With trendy art shops and sidewalk cafes, "business is booming." But this successful commercial district is about to get an infusion of your tax dollars, CBS News correspondent Sharyl Attkisson reports.
Rep. Jerry Lewis, R-Calif., has earmarked $500,000 tax dollars for unspecific upgrades — possibly a giant decorative arch, kiosks for merchants and concrete stools.
"And the return on the federal investment is difficult to measure, but it's truly immeasurable in my mind's eye," Lewis said.
Members of Congress usually get earmarks for pet projects back in their districts ... it helps them get re-elected. But Lewis is from California. So why is he being so generous with your tax dollars for a venture in Washington 2,600 miles away?
Tim Phillips, who tracks federal earmarks, thinks he knows the answer.
"What makes this one interesting is the congressman's wife, who is also his chief of staff, owns a million-dollar home just four blocks from the earmark that he is getting," said Phillips, who works for Americans for Prosperity. "Just four blocks away."
Tax records show Mrs.
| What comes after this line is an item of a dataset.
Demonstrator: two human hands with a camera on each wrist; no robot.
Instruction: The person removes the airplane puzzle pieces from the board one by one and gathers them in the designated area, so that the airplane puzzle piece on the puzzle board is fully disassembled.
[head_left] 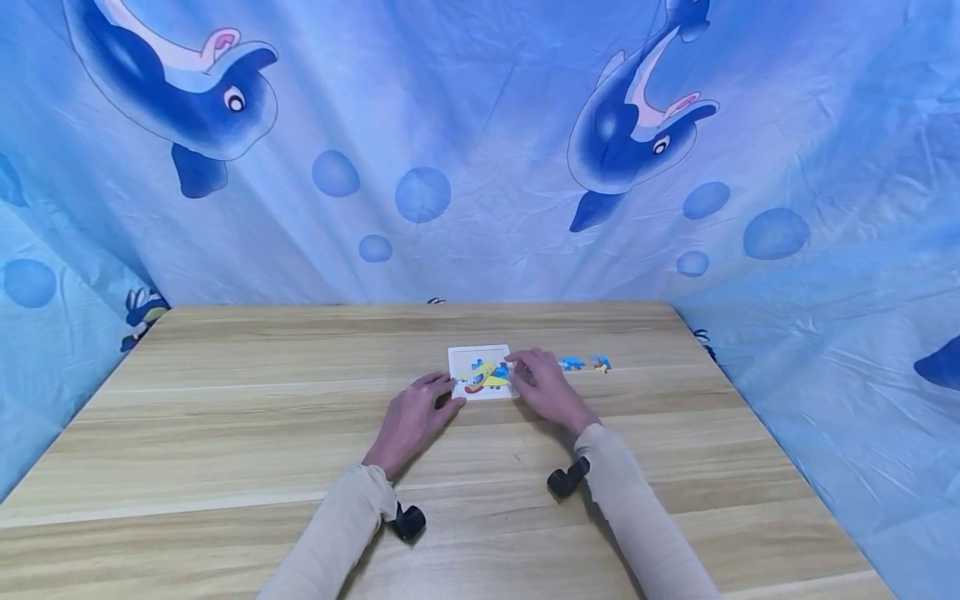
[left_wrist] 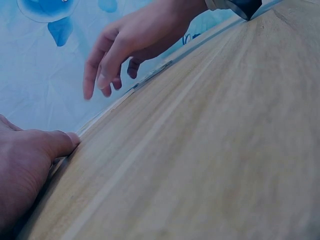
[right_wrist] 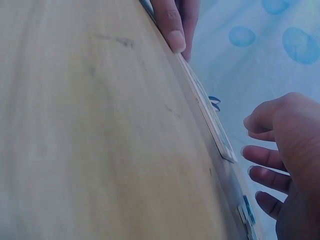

Lewis owns a three-bedroom home valued at $943,000.
And the half million dollars isn't the only pot of public money Barracks Row has gotten.
Since 2004, Lewis has earmarked $2.75 million of your tax dollars to the venture.
With all that money to revitalize, property values have been soaring. That is why Phillips takes issue with the disclosure statement Lewis filed.
"Neither I nor my spouse has any financial interest in this project," he said in a statement.
"Almost any employer in America would see this kind of clear conflict of interest and they'd say, 'pal, you're outta here,'" Phillips said.
But CBS News has found another link between Lewis and Barracks Row: Tip Tipton, property owner and director of the redevelopment project. It turns out he's a top Washington lobbyist, and a longtime Lewis friend and donor.
He says Congressman Lewis only has the national interest at heart.
"It's important that the area surrounding the Capitol look like an area that the United States citizens would be proud to show their neighbors and friends," Tipton, who is no the Barracks Row Board of Directors, said.
Lewis wouldn't talk to us but in a statement said it's "ridiculous" to suggest he supports Barracks Row for any reason other than to help residents and visitors in a once-shabby area.
Hardly shabby now, it'll soon get its latest injection of federal funds thanks to Lewis, which goes to show that if you want taxpayers to upgrade a neighborhood where most of them couldn't afford to buy, it just might help to have connections.